Giuseppe VERDI

Le Roncole 1813 - Milan 1901

 

 

Dies Irae de la Messe de  Requiem

Pour Verdi, il est deux grands hommes. Rossini pour lequel il a écrit cinq ans auparavant un Libera me pour une messe commémorative et Manzoni, poète et philosophe qui vient de mourir (le 22 mai 1873). Verdi est affligé de la platitude des propos tenus à la disparition de l’homme qu’il admire et convainc le maire de Milan de décider de cérémonies solennelles pour commémorer l’anniversaire de la mort du romancier. Ainsi, de tout son être se met-il à écrire une œuvre de musique religieuse, qu’il termine avec le libera me déjà écrit, une œuvre à la mémoire de deux grands de son époque. L’accueil des Milanais est enthousiaste (1874) .

 

Le Dies irae (jour de colère), la plus vaste des sept pièces de ce Requiem comporte dix petites sections qui sont autant de scènes pleines de vie. En écrivant des opéras, Verdi apprit rapidement à chercher le mot clé de chaque passage, celui qui déverrouille son imagination. Le Dies irae explose du simple fait de sa force et de sa rage. Verdi fait ensuite monter la tension en ajoutant des trompettes dans le Tuba mirum . On entend alors différents commentaires : le Mors stupebit ( la mort sera stupéfaite) de la basse, chanté paisiblement, mais plein de terreur. Liber scriptus (le livre écrit sera apporté) un puissant air pour mezzo-soprano le trio de lamentations Quid sum miser (Que dirais-je, moi misérable) Rex tremendae (Roi de terrible majesté) , un dialogue entre le chœur et les quatre solistes la prière Recordare (Souviens-toi, doux Jésus) deux autres airs : Ingemisco (Je gémis) du ténor et Confutatis (les maudits seront confondus) de la basse avant que n’intervienne de nouveau le refrain du Dies irae.
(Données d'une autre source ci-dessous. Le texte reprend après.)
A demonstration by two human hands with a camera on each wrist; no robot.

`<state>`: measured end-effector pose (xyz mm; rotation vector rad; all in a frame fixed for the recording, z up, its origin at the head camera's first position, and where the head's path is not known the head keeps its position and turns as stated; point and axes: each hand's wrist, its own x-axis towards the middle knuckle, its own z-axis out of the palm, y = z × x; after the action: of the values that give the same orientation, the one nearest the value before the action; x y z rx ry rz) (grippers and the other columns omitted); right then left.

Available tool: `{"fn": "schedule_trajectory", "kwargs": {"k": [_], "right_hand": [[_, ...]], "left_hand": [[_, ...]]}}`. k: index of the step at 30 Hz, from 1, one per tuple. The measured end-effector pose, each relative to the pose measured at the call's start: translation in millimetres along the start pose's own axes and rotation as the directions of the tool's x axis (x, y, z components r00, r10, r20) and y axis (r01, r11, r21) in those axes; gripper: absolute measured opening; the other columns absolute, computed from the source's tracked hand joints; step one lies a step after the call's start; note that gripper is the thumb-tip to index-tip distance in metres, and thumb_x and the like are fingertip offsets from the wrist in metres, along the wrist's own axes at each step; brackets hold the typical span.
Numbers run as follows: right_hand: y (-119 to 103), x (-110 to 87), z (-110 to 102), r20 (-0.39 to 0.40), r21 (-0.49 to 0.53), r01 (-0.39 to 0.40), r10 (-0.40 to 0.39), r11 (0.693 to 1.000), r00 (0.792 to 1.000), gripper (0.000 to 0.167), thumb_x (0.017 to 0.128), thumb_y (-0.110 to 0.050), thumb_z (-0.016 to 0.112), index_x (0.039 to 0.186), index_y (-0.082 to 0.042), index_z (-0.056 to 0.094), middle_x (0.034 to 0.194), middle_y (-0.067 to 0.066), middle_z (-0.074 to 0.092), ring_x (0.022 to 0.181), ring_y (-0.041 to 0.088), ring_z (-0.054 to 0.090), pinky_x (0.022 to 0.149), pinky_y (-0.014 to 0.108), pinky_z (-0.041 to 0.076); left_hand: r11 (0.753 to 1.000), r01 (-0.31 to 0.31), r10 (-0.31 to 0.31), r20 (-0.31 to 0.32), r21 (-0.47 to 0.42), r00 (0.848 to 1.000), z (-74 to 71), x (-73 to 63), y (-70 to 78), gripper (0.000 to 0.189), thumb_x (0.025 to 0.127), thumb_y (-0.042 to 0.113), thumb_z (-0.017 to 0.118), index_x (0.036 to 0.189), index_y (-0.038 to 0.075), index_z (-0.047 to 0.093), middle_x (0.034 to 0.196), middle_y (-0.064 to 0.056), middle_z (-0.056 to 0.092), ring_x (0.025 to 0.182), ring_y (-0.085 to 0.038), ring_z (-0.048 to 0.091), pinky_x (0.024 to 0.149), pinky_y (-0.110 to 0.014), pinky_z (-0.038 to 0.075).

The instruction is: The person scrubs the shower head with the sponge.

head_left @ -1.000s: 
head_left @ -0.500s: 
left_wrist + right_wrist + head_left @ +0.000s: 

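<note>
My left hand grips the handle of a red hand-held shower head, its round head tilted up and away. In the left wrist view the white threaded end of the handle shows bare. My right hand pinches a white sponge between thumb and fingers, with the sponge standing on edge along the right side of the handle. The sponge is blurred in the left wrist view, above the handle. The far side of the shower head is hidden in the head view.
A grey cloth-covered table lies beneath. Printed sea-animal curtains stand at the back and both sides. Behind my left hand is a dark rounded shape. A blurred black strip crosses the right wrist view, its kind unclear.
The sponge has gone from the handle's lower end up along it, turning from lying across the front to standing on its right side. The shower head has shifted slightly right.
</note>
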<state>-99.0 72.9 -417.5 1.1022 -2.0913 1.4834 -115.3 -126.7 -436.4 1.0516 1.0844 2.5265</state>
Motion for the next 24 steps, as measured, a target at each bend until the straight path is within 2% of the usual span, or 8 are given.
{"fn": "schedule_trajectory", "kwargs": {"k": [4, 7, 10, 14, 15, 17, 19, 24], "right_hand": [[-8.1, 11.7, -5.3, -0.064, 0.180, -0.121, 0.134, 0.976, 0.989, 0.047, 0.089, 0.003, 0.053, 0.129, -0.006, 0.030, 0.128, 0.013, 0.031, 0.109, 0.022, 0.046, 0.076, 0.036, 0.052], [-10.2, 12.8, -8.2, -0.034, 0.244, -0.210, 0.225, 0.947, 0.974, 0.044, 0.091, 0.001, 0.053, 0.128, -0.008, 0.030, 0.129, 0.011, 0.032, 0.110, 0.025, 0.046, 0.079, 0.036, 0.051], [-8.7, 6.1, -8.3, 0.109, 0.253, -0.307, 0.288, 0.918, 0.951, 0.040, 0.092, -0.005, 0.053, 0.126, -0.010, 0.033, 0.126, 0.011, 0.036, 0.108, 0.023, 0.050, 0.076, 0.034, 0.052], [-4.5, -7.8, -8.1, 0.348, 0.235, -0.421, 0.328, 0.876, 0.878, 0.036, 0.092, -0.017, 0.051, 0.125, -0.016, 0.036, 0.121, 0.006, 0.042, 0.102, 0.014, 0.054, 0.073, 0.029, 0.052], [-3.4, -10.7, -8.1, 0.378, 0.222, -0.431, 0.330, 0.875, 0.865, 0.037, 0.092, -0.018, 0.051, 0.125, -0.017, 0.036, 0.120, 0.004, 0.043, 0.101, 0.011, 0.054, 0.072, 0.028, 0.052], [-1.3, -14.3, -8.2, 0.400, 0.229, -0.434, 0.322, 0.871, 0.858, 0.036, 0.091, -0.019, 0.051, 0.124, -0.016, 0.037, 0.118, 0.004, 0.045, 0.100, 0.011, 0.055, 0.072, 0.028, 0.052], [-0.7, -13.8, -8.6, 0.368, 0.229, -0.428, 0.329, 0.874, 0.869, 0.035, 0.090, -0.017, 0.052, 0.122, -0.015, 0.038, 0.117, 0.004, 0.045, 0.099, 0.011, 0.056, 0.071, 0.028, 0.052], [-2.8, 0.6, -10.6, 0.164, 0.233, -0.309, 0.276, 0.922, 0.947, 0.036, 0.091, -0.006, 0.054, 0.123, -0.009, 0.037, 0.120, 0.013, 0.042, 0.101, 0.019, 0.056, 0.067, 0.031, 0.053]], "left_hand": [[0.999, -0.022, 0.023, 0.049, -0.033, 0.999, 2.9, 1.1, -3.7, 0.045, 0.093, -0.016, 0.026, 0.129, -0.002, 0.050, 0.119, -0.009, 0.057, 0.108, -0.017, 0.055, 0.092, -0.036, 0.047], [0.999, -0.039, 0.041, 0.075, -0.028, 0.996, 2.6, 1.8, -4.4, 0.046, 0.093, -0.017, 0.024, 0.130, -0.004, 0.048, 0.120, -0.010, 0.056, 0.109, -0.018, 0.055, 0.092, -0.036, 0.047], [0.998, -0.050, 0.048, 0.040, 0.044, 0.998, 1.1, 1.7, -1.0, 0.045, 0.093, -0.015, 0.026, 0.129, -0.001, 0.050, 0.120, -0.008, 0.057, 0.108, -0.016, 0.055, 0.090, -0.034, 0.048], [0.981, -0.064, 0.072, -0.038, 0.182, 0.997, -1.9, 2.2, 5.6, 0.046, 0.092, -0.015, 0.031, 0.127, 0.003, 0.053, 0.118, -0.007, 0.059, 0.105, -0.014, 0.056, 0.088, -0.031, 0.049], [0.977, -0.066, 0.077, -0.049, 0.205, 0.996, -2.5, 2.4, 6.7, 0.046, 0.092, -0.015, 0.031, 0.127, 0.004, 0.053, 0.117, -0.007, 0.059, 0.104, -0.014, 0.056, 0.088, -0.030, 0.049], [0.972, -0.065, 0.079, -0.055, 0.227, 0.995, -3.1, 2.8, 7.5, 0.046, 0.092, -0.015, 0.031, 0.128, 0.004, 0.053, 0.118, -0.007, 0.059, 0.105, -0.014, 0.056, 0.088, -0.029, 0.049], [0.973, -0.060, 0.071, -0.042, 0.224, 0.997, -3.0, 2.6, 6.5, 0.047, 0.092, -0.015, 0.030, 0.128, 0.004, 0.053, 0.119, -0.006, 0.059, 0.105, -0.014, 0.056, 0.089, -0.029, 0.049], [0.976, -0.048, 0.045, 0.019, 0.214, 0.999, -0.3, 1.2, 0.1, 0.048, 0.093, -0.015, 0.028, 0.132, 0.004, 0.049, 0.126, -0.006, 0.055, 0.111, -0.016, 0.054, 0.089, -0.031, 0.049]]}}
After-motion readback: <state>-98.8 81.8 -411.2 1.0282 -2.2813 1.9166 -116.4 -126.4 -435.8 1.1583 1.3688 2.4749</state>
La lamentation Lacrymosa (jour de larmes) réunit chœur et solistes dans une magnifique et sobre conclusion pour un mouvement qui avait commencé dans la rage et la fureur.

 

 

Avec ceux de Mozart, de Berlioz et de Fauré, le Requiem de Verdi compte parmi les messes des morts les plus célèbres. Il ne s'agit pourtant pas là d'une simple déploration funèbre : cette Messa da Requiem, pour citer son titre complet, est d'abord, comme toute l'œuvre de Verdi, un hymne au chant ; c'est aussi un hymne à l'Italie, une partition qui s'inscrit dans une tradition éblouissante dont Verdi est fier de compter parmi les héritiers.
Ce Requiem en effet n'est pas directement le fruit d'une commande. Son dernier mouvement, le vibrant «Libera me», fut composé dès 1869 à l'occasion d'un requiem collectif à la mémoire de Rossini. Et c'est en 1874, pour commémorer cette fois l'écrivain Manzoni, que Verdi composa sa propre messe des morts et y incorpora le mouvement qu'il avait écrit cinq ans plus tôt. Si l'on ajoute que les visions du «Dies irae» sont saisissantes comme les fresques de Michel-Ange, pour reprendre une comparaison facile mais qui n'est pas dénuée de vérité, on comprendra qu'il y a dans cette musique comme un condensé de l'art de l'Italie.
Le Requiem est l'œuvre d'un compositeur de soixante ans qui maîtrise parfaitement son art et, de partition en partition, raffine toujours son harmonie et son orchestre. Il se situe chronologiquement entre Aïda et Otello et, d'une certaine manière, transporte l'opéra à l'église : observation qui fut souvent faite mais qui vient immédiatement à l'oreille dès qu'on goûte au lyrisme de la partition, à sa générosité mélodique, à la manière également dont les quatre voix solistes enchaînent récitatifs, airs et ensembles (sublime entrelacs des voix dans l'«Agnus dei»), et dialoguent avec le chœur et l'orchestre. Verdi ne pouvait pas se trahir : il consacra sa vie entière au théâtre, et sa plus belle prière ne pouvait que prendre les accents scéniques les plus vigoureux, les plus fervents.